I WILL BE POSTING A PAGE A DAY OF SOME EXPERIMENTS I'VE WRITTEN IN THE FUTURE.
Janet thought that she would have gotten up by now.
She was still sitting on the ugly brown couch with her cell phone in her lap. Her tube-socked legs were crossed and propped on the ash-blonde coffee table. They were shaking slightly to an internal rhythm of Nirvana’s “Scentless Apprentice,” which was on a perpetual loop in her mind whenever she contemplated what to do with her life, or if she would ever get a job worth doing if she ever found out what she was good at in the first place.
“Chocolate,” she thought. "I like chocolate."
The dishes from yesterday were still in the sink. The remaining blotches of brown and black from the German chocolate cake she had served for dessert from Bing’s was now partially dried out and moderately wet in the two inches of water that had been poured on the top plates but not any of the others. Cleaning the dishes could have potentially been an excuse to show her overly nosy mother and herself that she was good at something besides the absolute uselessness she currently felt about another uneventful day searching Internet sites for a job making more than $12.16 an hour.
Phil had been with Janet since the first divorce was finalized. He hadn’t been a permanent fixture in the house, until recently when his roommates had banded together real-world-style to confront him about several lively parties and an improper use of the vegan-only-fridge. “WTF?” was the only response that Phil had offered to his roommates via text during the intervention. Then he grabbed some clothes and headed out. He didn’t even bother to pack the rest of his things. He called a moving service the next day and moved in with Janet.
It was now Tuesday. It had been six weeks since his self-administered banishment. He was half-dressed on the bed with the comforter pulled underneath him and the remote control cradled between both his hands as he watched the evening news.
“Stocks in Blockbuster have plummeted after executives announced a closing of all 300 retail stores later this month. Moving out of physical DVD sales, it is Blockbuster’s hope to bring its competitive edge to the market of video on demand..."
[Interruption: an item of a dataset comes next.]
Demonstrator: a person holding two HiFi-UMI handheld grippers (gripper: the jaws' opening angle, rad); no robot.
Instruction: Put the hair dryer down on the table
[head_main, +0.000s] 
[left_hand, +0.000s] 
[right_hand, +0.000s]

Phil had been in the bedroom during the whole conversation. Had he heard Janet’s gasps he might have gone out to see what had happened. He was not as insensitive a person as his vegan roommates had made him out to be.
"You've got some good qualities," Antonio had said flirtatiously.
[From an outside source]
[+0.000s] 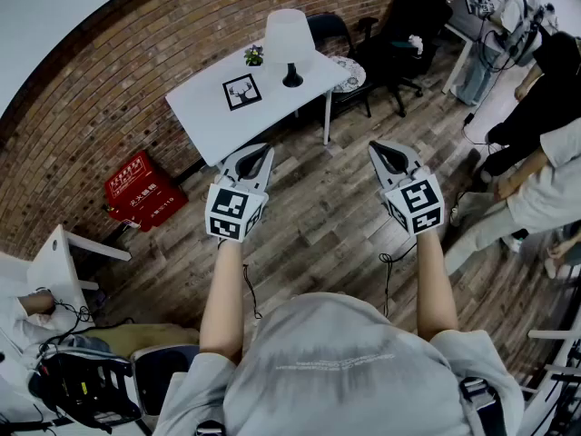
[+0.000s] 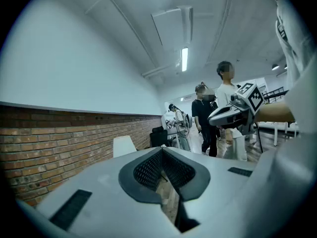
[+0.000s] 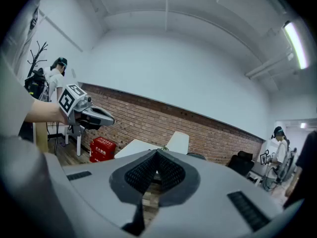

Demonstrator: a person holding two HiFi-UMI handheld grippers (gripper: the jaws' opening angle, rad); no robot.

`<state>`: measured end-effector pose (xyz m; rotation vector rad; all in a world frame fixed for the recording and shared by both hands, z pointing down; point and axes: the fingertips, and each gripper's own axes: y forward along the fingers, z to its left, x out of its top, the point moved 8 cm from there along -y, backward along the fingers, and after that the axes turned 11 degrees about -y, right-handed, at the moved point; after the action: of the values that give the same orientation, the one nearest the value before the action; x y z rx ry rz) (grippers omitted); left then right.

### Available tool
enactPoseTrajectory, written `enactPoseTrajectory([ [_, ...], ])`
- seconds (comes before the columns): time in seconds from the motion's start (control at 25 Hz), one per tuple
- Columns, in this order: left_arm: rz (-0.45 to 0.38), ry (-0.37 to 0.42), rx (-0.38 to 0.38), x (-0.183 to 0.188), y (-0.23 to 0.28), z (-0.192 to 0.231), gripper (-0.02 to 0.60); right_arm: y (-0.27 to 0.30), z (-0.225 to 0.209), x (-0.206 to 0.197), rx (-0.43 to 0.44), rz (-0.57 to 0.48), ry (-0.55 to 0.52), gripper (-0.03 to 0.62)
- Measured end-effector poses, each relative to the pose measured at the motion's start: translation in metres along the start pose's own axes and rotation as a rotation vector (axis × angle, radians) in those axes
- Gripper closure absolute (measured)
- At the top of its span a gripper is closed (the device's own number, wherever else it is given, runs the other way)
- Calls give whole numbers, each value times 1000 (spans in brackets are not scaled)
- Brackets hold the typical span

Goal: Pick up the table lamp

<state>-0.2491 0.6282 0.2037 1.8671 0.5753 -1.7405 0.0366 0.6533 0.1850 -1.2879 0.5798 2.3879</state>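
Table lamp [image 1: 290,45], white shade, black base, upright on white table [image 1: 204,116]

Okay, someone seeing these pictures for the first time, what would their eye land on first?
First, the two grippers held out over the wooden floor: the left gripper and the right gripper, both shut and empty. Beyond them a white table stands by the brick wall, with the white-shaded table lamp near its far end. A red box sits on the floor by the wall, left of the table.
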Motion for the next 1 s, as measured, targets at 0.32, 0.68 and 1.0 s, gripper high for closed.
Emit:
enactPoseTrajectory([
  [0.32, 13, 16, -13, 3, 32, -20, 569, -4, -29, -25, -20, -5, 20, 592],
  [0.68, 41, -40, 18, -2, 122, -90, 568, -33, -120, -99, 51, -20, 43, 592],
  [1.0, 79, -40, 54, 4, 194, -113, 568, -35, -199, -146, 40, -6, 78, 592],
])
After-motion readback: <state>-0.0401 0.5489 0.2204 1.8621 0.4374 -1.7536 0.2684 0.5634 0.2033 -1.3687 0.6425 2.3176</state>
"Yes, some," Gary agreed, nodding towards Phil's crotch. "But your love for Philly cheese steaks and Korean BBQ doesn’t give you free reign to pollute the refrigerator with the death of animals."
"That's true," Antonio said. "We agreed before you moved in that we would put meat products in a separate fridge. We didn't say we'd mix. That's not okay."
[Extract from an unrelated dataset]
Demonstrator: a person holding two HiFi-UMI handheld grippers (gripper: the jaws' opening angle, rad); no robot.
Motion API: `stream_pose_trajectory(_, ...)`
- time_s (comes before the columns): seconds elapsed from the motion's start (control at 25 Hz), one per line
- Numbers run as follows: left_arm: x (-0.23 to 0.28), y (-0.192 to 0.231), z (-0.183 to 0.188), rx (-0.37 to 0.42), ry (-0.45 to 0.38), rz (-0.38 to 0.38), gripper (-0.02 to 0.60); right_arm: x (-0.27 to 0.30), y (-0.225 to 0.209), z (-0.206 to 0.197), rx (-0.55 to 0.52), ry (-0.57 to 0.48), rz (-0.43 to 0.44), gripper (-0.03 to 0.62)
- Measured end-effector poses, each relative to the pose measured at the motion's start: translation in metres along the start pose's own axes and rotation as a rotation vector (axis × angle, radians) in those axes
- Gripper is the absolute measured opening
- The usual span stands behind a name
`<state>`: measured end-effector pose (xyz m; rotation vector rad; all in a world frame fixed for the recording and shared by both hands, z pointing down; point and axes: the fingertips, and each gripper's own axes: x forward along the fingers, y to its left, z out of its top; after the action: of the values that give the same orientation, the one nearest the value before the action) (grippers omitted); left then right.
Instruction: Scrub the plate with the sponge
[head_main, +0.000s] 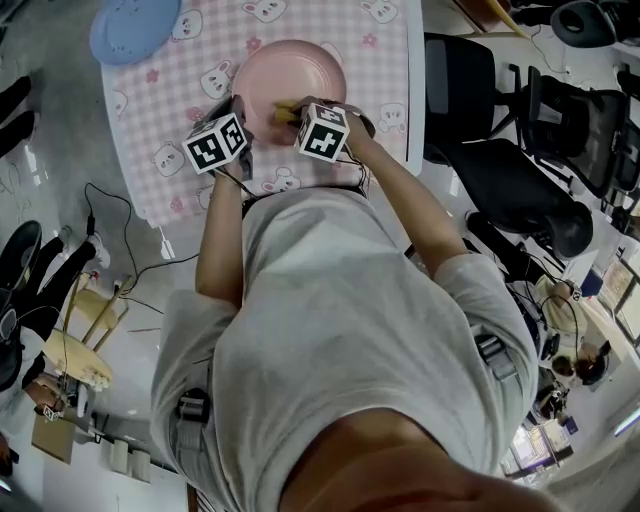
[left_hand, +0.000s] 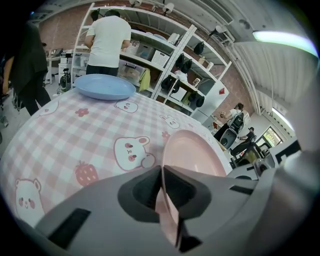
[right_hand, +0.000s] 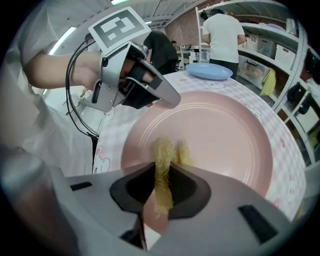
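**Plate scrubbing, seen from the head and along each pair of tongs.**

- **Left tongs:** My left tongs (left_hand: 162, 186) were pressed together on the rim of the pink plate (left_hand: 192, 150), at lower centre of the left gripper view. The rim ran edge-on between the two jaws. I judged that this grip was there to anchor the plate, since a smooth, light dish would probably slide across the cloth once it was rubbed. I could not tell whether the pinched edge was raised off the table.
- **Right tongs:** My right tongs (right_hand: 162, 186) pinched the yellow sponge (right_hand: 165, 150), squeezed into a thin wad. Its free end stuck out past the jaw tips and met the plate's inner face in the lower left of that view. Holding it end-out let the sponge, not the hard jaws, touch the dish.
- **Head view:** The plate (head_main: 300, 70) lay at upper centre on the checked tablecloth (head_main: 190, 85). The sponge (head_main: 286, 113) sat at the plate's lower edge, between the two marker cubes.
- **Other items:** A blue plate (head_main: 135, 28) rested at upper left, well apart from both tongs.
- **Progress:** Scrubbing appeared to be under way on the part of the plate nearest me. I judged that the far part had yet to be covered.
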<state>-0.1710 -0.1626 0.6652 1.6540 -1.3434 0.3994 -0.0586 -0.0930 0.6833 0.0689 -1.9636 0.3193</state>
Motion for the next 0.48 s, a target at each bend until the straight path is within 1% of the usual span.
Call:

"We definitely didn't say mixing was okay," Gary said.
Gary and Antonio had given Phil an intervention and a lecture about animal products. Phil's response aside from the text was only slightly obscene. He didn't consider it insensitive.
"Kicking a guy out of an apartment for eating a cheese steak and throwing a party that's insensitive."
What do you call throwing tobacco spit on their cars?" Janet had asked.
Last week, Phil had saved the swill from his first experiment chewing tobacco for a neighborly gesture and poured out the contents of the blackish grit onto the front windshields of his ex-roommates’ cars.
"Do unto others," Phil said.
Janet had found Phil’s act to be childish. She had challenged him to go back and clean it up or move out after he told her about the whole affair, but she chickened out when Phil actually began to pack his bags.
"What are you doing?"
"Are you serious?"
"Just because I don't agree with you throwing spit on people's cars?"
Janet wanted to tell him about the phone call. She thought about how she would bring it up. She could write a note and bring it to him with breakfast. She could smack him in the face and scream at him. She could even let him threaten to leave again. Those were all possibilities. But somehow it was easier to envision herself doing house chores and tabulating the big life questions she had yet to accomplish because the ugly brown couch and talking to her mother had sucked her into a time warp of nothingness yet again.